**Task brief**
Which lines come from the start of the records through the line that holds "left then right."? Write them out word for word.

**Data extract**
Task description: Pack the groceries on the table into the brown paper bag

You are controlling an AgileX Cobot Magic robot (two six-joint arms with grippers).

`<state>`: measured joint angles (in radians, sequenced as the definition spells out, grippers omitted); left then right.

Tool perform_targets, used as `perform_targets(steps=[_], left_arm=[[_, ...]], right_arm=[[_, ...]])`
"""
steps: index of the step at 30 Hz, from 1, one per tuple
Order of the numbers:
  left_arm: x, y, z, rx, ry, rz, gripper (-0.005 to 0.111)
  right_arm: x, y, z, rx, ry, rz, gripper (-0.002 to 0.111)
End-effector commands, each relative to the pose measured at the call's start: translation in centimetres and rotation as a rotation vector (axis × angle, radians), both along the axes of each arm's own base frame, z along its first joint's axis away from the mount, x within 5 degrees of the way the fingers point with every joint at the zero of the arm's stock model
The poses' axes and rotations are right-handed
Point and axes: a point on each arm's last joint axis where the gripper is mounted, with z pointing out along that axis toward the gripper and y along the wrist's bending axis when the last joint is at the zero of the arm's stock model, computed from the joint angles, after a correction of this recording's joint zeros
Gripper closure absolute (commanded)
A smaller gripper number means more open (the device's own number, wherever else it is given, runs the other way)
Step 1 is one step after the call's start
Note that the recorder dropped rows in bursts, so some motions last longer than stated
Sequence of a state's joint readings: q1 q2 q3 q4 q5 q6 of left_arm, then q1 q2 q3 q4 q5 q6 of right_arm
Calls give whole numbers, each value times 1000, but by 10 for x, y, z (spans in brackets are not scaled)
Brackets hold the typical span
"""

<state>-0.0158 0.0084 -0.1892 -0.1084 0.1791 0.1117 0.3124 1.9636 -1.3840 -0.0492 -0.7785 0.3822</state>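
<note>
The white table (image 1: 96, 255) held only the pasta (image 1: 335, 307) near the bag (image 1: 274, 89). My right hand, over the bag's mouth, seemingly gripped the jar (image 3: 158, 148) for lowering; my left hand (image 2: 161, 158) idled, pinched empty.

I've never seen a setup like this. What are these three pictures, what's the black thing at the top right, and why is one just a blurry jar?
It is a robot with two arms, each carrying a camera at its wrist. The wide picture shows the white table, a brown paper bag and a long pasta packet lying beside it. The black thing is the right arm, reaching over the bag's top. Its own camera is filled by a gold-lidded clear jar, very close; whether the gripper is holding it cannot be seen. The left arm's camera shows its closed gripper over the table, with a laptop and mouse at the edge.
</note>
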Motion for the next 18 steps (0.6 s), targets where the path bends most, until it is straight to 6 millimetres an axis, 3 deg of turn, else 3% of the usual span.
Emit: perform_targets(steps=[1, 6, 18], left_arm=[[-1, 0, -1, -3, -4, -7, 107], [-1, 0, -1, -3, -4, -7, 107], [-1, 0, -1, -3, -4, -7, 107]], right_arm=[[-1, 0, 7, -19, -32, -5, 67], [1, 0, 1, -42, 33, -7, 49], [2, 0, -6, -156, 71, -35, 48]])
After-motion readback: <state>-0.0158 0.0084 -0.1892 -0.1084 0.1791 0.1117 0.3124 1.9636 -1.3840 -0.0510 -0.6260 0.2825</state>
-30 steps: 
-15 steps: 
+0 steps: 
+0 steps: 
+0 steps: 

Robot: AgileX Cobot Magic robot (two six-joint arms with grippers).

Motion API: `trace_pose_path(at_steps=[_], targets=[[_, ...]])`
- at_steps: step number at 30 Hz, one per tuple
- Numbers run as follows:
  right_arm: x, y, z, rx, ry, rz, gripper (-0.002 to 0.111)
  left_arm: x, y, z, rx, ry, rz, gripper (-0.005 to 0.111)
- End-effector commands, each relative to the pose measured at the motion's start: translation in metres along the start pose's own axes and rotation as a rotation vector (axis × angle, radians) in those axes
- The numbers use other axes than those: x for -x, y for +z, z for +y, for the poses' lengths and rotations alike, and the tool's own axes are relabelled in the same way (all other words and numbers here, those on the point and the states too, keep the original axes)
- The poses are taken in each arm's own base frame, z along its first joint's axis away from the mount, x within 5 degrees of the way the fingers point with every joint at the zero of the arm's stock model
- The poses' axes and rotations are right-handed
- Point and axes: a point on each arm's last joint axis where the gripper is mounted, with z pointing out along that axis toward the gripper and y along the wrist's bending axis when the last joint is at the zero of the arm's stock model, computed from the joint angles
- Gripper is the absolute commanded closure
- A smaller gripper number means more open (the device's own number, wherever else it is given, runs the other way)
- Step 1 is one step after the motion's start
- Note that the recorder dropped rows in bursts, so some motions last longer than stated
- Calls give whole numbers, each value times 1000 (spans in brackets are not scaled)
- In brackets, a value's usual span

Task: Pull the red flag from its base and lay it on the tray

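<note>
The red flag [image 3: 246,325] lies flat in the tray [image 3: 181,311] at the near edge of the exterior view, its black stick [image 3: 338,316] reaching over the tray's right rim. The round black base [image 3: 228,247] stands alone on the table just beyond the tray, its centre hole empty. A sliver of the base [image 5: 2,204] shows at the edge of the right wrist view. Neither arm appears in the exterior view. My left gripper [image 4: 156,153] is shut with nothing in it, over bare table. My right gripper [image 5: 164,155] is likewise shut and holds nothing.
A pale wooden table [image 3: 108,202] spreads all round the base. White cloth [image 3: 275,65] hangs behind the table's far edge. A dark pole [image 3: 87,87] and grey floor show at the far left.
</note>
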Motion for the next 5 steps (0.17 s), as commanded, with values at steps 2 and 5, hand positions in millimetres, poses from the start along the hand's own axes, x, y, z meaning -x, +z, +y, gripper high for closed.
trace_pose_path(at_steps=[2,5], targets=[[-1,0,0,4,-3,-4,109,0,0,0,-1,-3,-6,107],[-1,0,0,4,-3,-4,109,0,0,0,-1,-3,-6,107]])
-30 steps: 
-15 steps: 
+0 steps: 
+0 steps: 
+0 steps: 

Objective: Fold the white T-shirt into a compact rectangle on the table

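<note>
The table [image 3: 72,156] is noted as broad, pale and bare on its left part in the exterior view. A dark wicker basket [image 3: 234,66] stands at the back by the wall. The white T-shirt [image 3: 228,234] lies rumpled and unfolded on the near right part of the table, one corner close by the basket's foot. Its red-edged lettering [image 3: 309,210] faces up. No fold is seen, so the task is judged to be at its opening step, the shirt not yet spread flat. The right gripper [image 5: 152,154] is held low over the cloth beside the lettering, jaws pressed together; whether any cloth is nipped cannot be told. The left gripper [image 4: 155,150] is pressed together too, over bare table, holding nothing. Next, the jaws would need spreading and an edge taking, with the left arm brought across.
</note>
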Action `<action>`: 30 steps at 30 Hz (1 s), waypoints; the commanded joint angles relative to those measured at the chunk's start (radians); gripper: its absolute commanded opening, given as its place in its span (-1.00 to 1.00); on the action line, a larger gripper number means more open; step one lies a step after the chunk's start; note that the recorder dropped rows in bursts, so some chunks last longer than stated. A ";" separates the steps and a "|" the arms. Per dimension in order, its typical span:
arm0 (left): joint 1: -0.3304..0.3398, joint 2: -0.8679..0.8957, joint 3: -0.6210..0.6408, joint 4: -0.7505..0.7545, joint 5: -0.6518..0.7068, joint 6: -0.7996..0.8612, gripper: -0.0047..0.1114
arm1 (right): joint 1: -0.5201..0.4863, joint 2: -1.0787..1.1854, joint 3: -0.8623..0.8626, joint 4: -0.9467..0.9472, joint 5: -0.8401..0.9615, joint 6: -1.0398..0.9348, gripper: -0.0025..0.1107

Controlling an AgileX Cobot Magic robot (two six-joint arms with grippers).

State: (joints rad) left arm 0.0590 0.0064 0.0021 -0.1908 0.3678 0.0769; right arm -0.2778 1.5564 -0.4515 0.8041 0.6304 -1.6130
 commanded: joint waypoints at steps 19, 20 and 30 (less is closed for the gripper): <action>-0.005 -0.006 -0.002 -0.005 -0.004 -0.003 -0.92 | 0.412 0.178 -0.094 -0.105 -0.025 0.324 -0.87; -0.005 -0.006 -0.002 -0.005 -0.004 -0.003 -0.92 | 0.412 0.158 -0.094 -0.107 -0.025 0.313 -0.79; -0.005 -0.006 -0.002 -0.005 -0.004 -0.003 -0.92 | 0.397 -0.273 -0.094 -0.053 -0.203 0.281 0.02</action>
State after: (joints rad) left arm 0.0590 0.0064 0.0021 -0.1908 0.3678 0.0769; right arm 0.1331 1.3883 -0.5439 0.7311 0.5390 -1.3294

**Solution for this exercise**
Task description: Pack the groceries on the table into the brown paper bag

You are controlling an AgileX Cobot Magic robot (two six-joint arms with grippers).

`<state>`: measured joint angles (in radians, sequenced as the definition spells out, grippers omitted); left then right.

This concludes the answer.